Añadió que se tiene un registro de críticas teatrales generadas entre 1949 y 2019 por una docena de críticos: Héctor Mendoza, Marcela del Río, Armando de Maria y Campos, Bruno Bert, Jorge Ibargüengoitia, Óscar Liera, María Luisa Mendoza, Noé Morales, Rodolfo Obregón, Malkah Rabell, Alegría Martínez y Rafael Solana, quienes se encuentran en la primera sección.

Detalló que el trabajo Los críticos del sistema es la segunda sección y el Mundo de la crítica, la tercera. Ahí, dijo, hay reflexiones que emanan de ese gran corpus que tiene el depósito de más de 6 mil 100 críticas.

“Procesar la lectura de más de seis mil críticas es muy complicado, pero abordado con herramientas digitales, el contenido podría ser entendido como un gran texto al que se puede manejar para detectar los patrones que conforman el discurso de un crítico”, apuntó.

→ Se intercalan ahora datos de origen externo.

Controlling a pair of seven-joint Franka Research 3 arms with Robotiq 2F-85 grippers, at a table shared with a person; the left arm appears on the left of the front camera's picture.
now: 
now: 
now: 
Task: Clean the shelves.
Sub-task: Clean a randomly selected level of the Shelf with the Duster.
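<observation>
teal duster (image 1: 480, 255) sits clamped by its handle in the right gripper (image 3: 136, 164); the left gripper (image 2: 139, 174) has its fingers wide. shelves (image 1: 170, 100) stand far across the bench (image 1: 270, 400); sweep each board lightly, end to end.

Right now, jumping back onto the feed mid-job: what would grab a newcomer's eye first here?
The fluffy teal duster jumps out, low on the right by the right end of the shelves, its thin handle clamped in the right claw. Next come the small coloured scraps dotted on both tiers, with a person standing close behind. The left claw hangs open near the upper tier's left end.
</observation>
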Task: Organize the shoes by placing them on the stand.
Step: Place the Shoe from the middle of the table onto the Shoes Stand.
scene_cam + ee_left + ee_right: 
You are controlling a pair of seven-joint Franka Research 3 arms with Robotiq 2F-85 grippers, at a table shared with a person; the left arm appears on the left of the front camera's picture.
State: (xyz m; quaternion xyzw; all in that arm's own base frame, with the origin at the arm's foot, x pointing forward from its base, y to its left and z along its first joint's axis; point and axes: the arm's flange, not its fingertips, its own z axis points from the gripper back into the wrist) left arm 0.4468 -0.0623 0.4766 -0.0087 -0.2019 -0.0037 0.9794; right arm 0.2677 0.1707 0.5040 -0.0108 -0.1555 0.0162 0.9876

De Armando de Maria y Campos hay mil 400 criticas en el sistema, y la idea es producir un estudio alrededor de cuáles eran las categorías teatrales y estéticas que él utilizaba y cómo lo hacía, dijo.

Refirió que Fuentes para el registro de la escena mexicana reúne diversas investigaciones, como el trabajo del también investigador del CITRU, Héctor Quiroga, sobre la cronología de obras y autores del teatro mexicano de los siglos XVI al XIX.

Precisó que el sitio respeta el crédito y trabajo de los autores, cuyo contenido se relaciona con el de otros, al generar un producto nuevo, con una potencialidad diferente.

Fuentes para el registro de la escena mexicana se deriva de la experiencia y el soporte informático obtenidos con el proyecto de Reseña histórica del teatro en México, puntualizó.

Añadió que disciplinas como las humanidades digitales dan la posibilidad de elaborar nuevos productos apoyados en esta tecnología. Esas nuevas creaciones no son una continuidad de lo que se hizo con los fabricados en papel, en tanto que tienen una configuración diferente; también poseen la potencia de organizar de otra manera el conocimiento, de producir otras ideas y de presentar de otra manera la información.

El contenido, agregó, es un auténtico ecosistema de información que selecciona lo más importante, lo reúne y relaciona para dar la posibilidad de interacción con quien está consultando el material, permitiendo una lectura más potente, que lleve a nuevos descubrimientos.

Expuso que esa migración conlleva muchos cambios, uno de ellos es la cantidad de información que existe alrededor de un tema, además que “no había antes un sitio en el que se encontraran más de seis mil críticas teatrales; estaban dispersas en hemerotecas y bibliotecas, pero no reunidas y relacionadas.

Por ello, “tenerlas juntas dinamiza los tiempos que usamos para procesar la información, genera la posibilidad de nuevas conexiones, es otra manera de pensar. Hay un giro digital en las humanidades y está acompañado de un nuevo orden epistémico, disponemos de una nueva manera de comprender y producir el conocimiento que, entre otras cosas, es mucho más colaborativa”, puntualizó.